# Chelsea goddammit



## UFC_OWNS (Jul 7, 2010)

have gone real shit since lampard got injured and its gone downhill since then, i think im gonna have to go to my 2nd fav team arsenal to beat man utd for the title now. i knew ancelotti was a 1 hit wonder mourinho and hiddink were better coaches


----------



## Intermission (Oct 1, 2009)

Man City.

The End.


----------



## UFC_OWNS (Jul 7, 2010)

Intermission said:


> Man City.
> 
> The End.


the only thing i hate more than man utd having success is man city having success, arsenal save us from this manchester nightmare.


----------



## joey.jupiter (Apr 7, 2010)

Chelsea are just doing shit for no reason but who cares? Their poster boy Terry is shit, overrated like no other and his footballing is horrific. He's good at holding people's shirts, cheating and heading. Decent tackler and horrific organiser and footballer. Its been an insult that he's been considered in the same league as Ferdinand and Vidic and the likes. He's been a big problem in their defence and I'm thrilled. 

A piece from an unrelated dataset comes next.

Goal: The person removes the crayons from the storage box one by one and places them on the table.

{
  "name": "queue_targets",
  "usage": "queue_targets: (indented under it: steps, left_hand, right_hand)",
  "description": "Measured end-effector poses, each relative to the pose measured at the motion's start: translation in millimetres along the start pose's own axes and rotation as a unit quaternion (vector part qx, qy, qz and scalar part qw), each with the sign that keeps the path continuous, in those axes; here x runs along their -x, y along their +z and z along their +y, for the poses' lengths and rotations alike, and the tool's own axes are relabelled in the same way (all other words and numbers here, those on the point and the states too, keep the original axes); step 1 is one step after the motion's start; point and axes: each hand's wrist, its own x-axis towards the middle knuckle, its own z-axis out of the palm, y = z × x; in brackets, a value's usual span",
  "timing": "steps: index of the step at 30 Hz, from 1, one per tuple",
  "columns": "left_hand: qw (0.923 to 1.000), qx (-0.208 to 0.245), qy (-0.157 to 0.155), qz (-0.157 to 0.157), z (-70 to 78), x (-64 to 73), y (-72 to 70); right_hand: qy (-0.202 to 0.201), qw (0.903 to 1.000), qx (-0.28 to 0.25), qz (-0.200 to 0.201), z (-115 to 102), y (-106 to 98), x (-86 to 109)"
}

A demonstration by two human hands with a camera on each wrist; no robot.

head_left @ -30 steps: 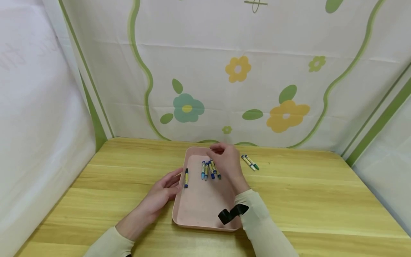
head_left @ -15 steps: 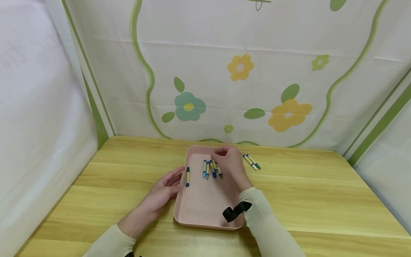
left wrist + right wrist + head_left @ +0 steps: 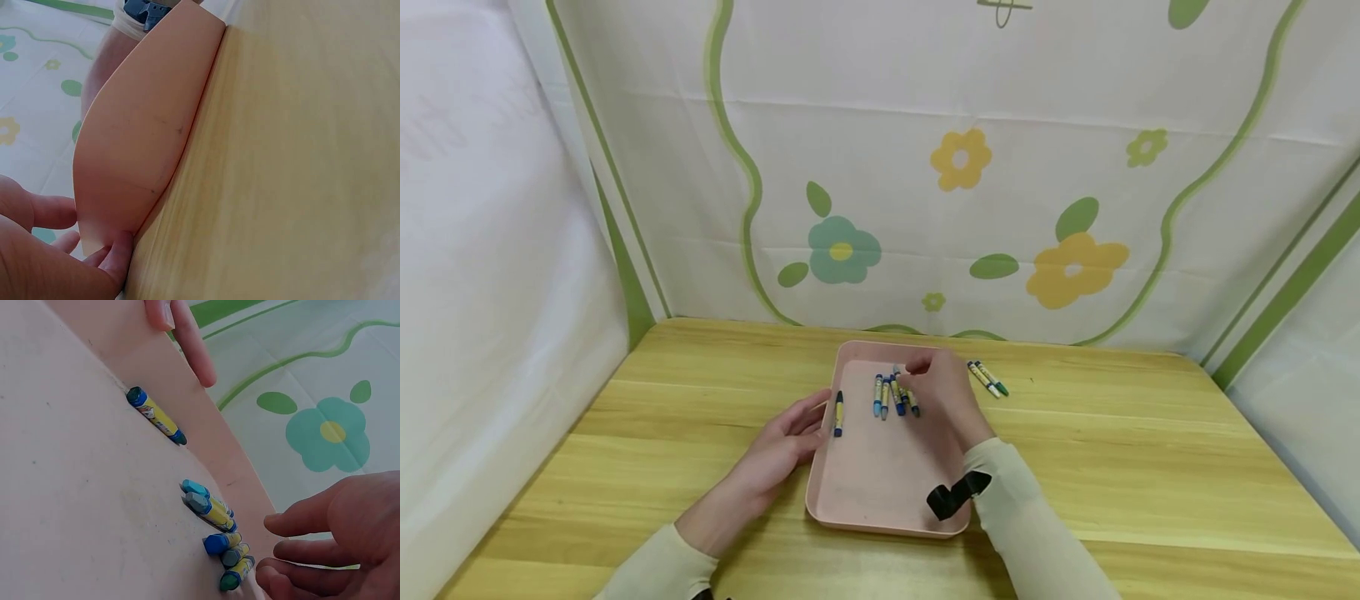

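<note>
My left hand (image 3: 777,446) holds the left edge of a shallow pink tray (image 3: 880,500). In the left wrist view, its fingers (image 3: 119,256) press the outer wall, with another digit at the rim. Several crayons (image 3: 877,396) with yellow wrappers and blue bands lie side by side near the tray's far end. One dark green crayon (image 3: 838,414) lies apart along the left wall. My right hand (image 3: 942,383) is just right of the group. In the right wrist view, its loosely bent fingers stand apart beside the dark green-ended crayon (image 3: 237,573), with nothing visible between them.
Two more crayons, one white-tipped (image 3: 983,379) and one green-tipped (image 3: 992,377), lie outside the tray to its right. The wooden table (image 3: 1150,450) meets a floral curtain (image 3: 880,167) at the back and a white curtain (image 3: 490,292) on the left.
My right hand has drawn slightly to the right from the crayon group, uncovering a pale crayon tip at its top. My left hand stays on the tray. The view shifted slightly.
</note>
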Motion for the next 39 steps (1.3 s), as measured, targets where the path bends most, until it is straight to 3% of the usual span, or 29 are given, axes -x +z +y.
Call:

Arsenal will lose form, don't worry. City wont even try and compete with top tier teams, they'd rather just let other teams beat one another and hope they cancel eachother out. They don't stand a chance. So the spoils go to the Mighty Red Devils, you know it son.


----------



## Rauno (Nov 20, 2009)

Intermission said:


> Man *Untd*.
> 
> The End.


Fixed.


----------